27 September 2002

Jan-Peter Ohrtmann

Improvement of Consumer Rights in Relation to Unrestricted Advertising by Electronic or Telecommunication Means

On 31 July 2002, the German Government adopted an Order amending the Telecommunications Consumer Protection Order (Telekommunikations-Kundenschutzverordnung (TKV)). TKV was adopted with a view to improving consumer rights in relation to unsolicited electronic communication and the use of autodialers. To this effect, S. 13 a) TKV has extended the liability of communication network providers. The communication network provider from now on will be committed among other things to sending a letter urging the communication network provider to cease the activity, and even to blocking premium rate numbers that he supplies for facsimile, e-mail SMS or voice services if he has secured knowledge that these numbers are used repeatedly or materially illegally. TVK also includes an obligation on the issuer to produce an invoice pointing out to the recipients the fact that they may raise complaints in relation to single items of the bill (S. 15 para. 3 TKV).

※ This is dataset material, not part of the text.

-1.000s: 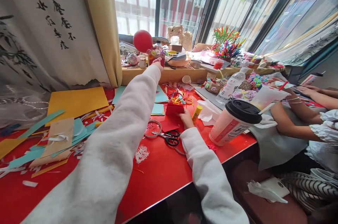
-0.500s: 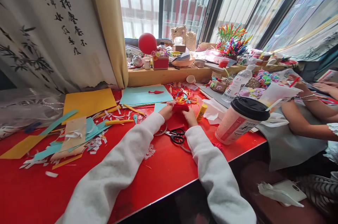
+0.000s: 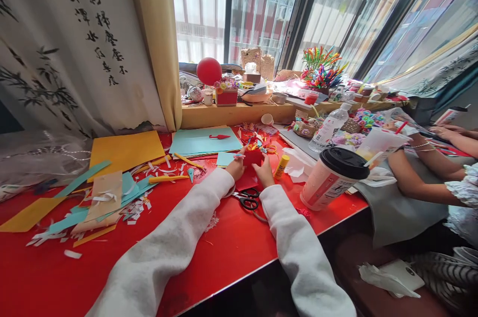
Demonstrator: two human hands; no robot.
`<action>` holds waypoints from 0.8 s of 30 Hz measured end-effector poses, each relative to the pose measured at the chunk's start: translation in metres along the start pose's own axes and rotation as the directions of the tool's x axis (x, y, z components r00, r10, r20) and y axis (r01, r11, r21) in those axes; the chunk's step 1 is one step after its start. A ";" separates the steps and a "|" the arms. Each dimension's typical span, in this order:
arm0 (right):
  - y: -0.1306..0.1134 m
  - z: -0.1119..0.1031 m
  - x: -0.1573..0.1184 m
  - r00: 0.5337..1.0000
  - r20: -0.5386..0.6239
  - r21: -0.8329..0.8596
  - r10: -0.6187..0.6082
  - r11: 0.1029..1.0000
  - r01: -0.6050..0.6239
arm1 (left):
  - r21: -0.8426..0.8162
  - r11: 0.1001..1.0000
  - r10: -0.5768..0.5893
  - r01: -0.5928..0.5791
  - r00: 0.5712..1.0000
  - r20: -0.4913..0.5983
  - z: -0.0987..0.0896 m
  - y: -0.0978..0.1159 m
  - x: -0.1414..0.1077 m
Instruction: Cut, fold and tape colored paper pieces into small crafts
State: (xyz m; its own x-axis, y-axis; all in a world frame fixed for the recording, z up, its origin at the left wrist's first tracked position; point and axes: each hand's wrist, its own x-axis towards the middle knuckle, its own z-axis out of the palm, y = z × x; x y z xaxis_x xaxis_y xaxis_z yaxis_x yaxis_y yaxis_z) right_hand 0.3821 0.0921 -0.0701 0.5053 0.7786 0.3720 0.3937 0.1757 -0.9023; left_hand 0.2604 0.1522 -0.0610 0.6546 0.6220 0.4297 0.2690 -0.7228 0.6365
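Between my two hands is a small piece of dark red paper, raised above the red tabletop. My left hand pinches its left side, and my right hand grips its right side. Right below my hands lie black-handled scissors, partly under a sheet of red paper. A yellow glue stick stands tilted to the right of my right hand. Behind the hands are a pale blue stack of paper and a red paper cutout on top of it.
A large lidded paper cup stands on the right, with a plastic bottle behind it. Paper strips and scraps cover the left of the table. Another person's arms are at the far right. A red balloon sits on the sill.
The red paper in my hands has been turned to face me more and shows a flatter, squarer shape. The camera view has shifted slightly.
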 end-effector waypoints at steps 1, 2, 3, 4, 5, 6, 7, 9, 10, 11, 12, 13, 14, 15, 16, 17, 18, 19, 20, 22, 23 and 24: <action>0.000 0.000 0.000 1.000 -0.009 0.003 0.005 1.000 -0.005 | 0.001 1.000 0.009 -0.009 1.000 0.008 0.000 -0.001 0.000; -0.001 0.000 0.000 1.000 -0.017 0.007 0.016 1.000 -0.016 | 0.001 1.000 0.017 -0.017 1.000 0.016 0.001 -0.002 0.000; -0.001 0.000 0.000 0.999 -0.024 0.012 0.028 1.000 -0.028 | 0.000 1.000 0.024 -0.024 0.999 0.023 0.001 -0.002 0.000; -0.001 0.000 0.000 0.999 -0.026 0.015 0.035 0.999 -0.034 | -0.001 1.000 0.030 -0.030 0.999 0.027 0.000 -0.002 0.000; -0.001 0.000 0.001 0.999 -0.028 0.016 0.041 0.999 -0.040 | -0.003 0.999 0.034 -0.034 0.999 0.030 0.000 -0.003 0.001; -0.001 0.000 0.001 0.999 -0.028 0.016 0.047 0.999 -0.046 | -0.004 0.999 0.035 -0.035 0.999 0.029 0.000 -0.002 0.001; -0.001 0.000 0.002 0.998 -0.026 0.014 0.051 0.999 -0.051 | -0.006 0.999 0.033 -0.033 0.999 0.027 -0.001 -0.002 0.001; -0.001 -0.002 0.003 0.998 -0.017 0.005 0.059 0.998 -0.059 | -0.004 1.000 0.011 -0.010 1.000 0.015 -0.002 -0.002 0.002; -0.001 -0.002 0.003 0.998 -0.011 -0.003 0.062 0.998 -0.062 | 0.000 1.000 -0.010 0.010 1.000 0.010 -0.002 -0.002 0.003; -0.001 -0.003 0.003 0.998 -0.004 -0.011 0.065 0.998 -0.065 | 0.005 0.999 -0.037 0.036 0.999 0.007 -0.003 -0.002 0.003; -0.002 -0.004 0.002 0.998 0.003 -0.022 0.069 0.997 -0.069 | 0.014 0.998 -0.066 0.066 0.998 0.007 -0.003 -0.002 0.004; -0.003 -0.004 0.002 0.997 0.010 -0.034 0.074 0.997 -0.074 | 0.024 0.995 -0.096 0.096 0.995 0.010 -0.003 -0.003 0.005; -0.004 -0.005 0.001 0.997 0.016 -0.048 0.081 0.996 -0.080 | 0.035 0.992 -0.124 0.124 0.992 0.014 -0.003 -0.004 0.006; -0.005 -0.005 -0.001 0.996 0.020 -0.065 0.089 0.994 -0.087 | 0.046 0.988 -0.147 0.146 0.989 0.017 -0.003 -0.004 0.006; -0.007 -0.006 -0.002 0.995 0.022 -0.083 0.098 0.992 -0.096 | 0.057 0.985 -0.166 0.165 0.986 0.020 -0.004 -0.005 0.006; -0.009 -0.006 -0.003 0.994 0.021 -0.101 0.108 0.989 -0.105 | 0.068 0.981 -0.181 0.179 0.983 0.022 -0.004 -0.005 0.006; -0.010 -0.006 -0.004 0.993 0.018 -0.117 0.117 0.987 -0.114 | 0.077 0.979 -0.192 0.189 0.981 0.024 -0.004 -0.005 0.006; -0.012 -0.006 -0.005 0.992 0.015 -0.130 0.124 0.984 -0.121 | 0.085 0.977 -0.199 0.196 0.980 0.028 -0.004 -0.005 0.006; -0.013 -0.006 -0.006 0.992 0.010 -0.140 0.129 0.982 -0.126 | 0.091 0.975 -0.204 0.201 0.978 0.033 -0.004 -0.005 0.006; -0.014 -0.006 -0.006 0.991 0.002 -0.147 0.136 0.980 -0.134 | 0.095 0.975 -0.206 0.202 0.978 0.041 -0.003 -0.005 0.006; -0.014 -0.005 -0.006 0.990 -0.003 -0.147 0.139 0.979 -0.138 | 0.092 0.976 -0.200 0.195 0.979 0.041 -0.002 -0.004 0.006; -0.014 -0.005 -0.006 0.990 -0.006 -0.146 0.144 0.979 -0.143 | 0.085 0.979 -0.187 0.184 0.982 0.037 -0.001 -0.004 0.006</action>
State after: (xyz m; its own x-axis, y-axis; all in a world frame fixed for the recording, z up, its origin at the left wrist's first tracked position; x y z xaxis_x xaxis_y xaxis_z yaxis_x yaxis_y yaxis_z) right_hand 0.3774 0.0817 -0.0583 0.5609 0.7924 0.2397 0.4254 -0.0275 -0.9046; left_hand 0.2623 0.1591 -0.0599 0.6184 0.7347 0.2787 0.4440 -0.6194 0.6475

Decision confirming the high standard in information obligations in B2C e-commerce

In a legally binding decision of 27 March 2002, the Court of Appeal in Karlsruhe confirmed that the standard of information provision obligations in the context of e-commerce under German law should be high. S. 312c, 312d German Civil Code and S. 1 para. 1 No. 1-3 Civil Code Informations Order provide that the consumer has to be informed about the identity and address of the supplier as well as the basic characteristics of the subject matter of the contract. The Court decided that it was insufficient for this information to be supplied under a link labelled "AGB" (which is the abbreviation for general terms and conditions) and a link labelled "Kontakt" (“Contact”) with a sublink named "Impressum" (masthead). The Court of Appeal argued that the consumer could not know that the supplier is only an intermediary when the supplier uses such link names. The consumer must be able to identify his contractual partner easily without having to check the general terms and conditions. It also held that the word "Kontakt" was misleading because the consumer expected to be able to send an e-mail to the supplier when this is not the case and that the term "Impressum" was misleading as well. This decision confirms that legal information provisions are still not taken into consideration seriously enough in practice. E-commerce suppliers are only slowly adjusting to this legislation/jurisdiction.

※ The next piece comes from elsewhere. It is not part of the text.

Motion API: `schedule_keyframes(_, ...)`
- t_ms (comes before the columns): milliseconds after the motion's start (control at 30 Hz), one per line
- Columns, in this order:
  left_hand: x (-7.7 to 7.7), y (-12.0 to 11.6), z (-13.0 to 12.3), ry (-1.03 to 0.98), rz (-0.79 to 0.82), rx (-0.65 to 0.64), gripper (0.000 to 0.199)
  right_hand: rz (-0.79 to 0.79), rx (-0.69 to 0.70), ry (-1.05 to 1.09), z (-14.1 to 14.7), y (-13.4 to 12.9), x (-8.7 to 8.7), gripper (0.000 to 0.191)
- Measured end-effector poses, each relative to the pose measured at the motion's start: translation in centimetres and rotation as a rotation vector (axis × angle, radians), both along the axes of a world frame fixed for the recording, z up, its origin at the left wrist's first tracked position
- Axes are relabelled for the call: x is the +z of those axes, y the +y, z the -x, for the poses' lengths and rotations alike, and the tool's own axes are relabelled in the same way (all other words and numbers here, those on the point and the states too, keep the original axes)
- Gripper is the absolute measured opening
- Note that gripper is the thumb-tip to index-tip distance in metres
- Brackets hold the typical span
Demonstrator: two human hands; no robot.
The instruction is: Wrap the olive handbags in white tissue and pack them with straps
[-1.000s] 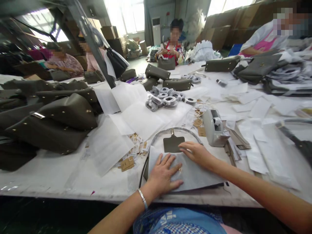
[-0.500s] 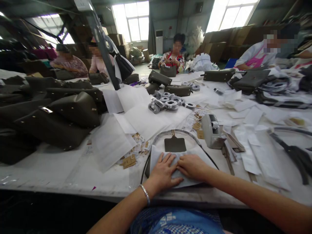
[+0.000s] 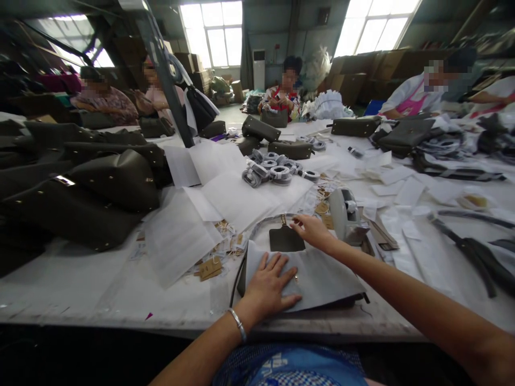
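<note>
A dark bag lies flat at the table's front edge, covered by a pale sheet (image 3: pixel 325 279). My left hand (image 3: pixel 270 283) rests on the sheet with its fingers spread, holding nothing. A small gold clasp part (image 3: pixel 296 278) shows through the sheet beside that hand. Above the sheet's top edge lies a dark flap (image 3: pixel 286 239) with a gold buckle (image 3: pixel 284 220). My right hand (image 3: pixel 310 229) is at the flap's upper right corner, fingers bent together; what they pinch is too small to make out. A thin handle (image 3: pixel 257 228) curves around the flap.
A grey tape dispenser (image 3: pixel 345 214) stands just right of my right hand. Cardboard tags (image 3: pixel 210 268) and white sheets (image 3: pixel 177 236) lie left of the bag. Dark bags (image 3: pixel 104 198) are piled at the left. Wrapped rings (image 3: pixel 280 174) lie mid-table. Several people sit across the table.
My right hand has moved up from the sheet, beside my left hand, to the dark flap. The gold clasp part has come into view. My left hand stays spread on the sheet.
</note>
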State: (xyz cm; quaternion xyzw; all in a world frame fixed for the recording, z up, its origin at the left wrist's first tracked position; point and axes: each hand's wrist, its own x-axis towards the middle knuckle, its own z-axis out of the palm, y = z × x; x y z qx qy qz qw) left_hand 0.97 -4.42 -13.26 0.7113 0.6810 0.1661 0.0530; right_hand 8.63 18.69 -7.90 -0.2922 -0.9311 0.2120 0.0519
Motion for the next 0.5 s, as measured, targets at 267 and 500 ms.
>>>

Federal Council heads at extending the obligation of storage of communication data on a precautionary basis

The Federal Council of Germany made a proposal on 31 May 2002, to incorporate in the Telecommunications Act (Telekommunikationsgesetz) and the Electronic Communication Data Protection Act (Teledienstedatenschutzgesetz) an authorisation for the government to define obligations for telecommunications and Internet suppliers to store connection and communication data. This would lead to significant additional costs for suppliers of telecommunications and Internet services. Companies which allow their employees to access the telephone or Internet for private purposes would also become subject to this obligation.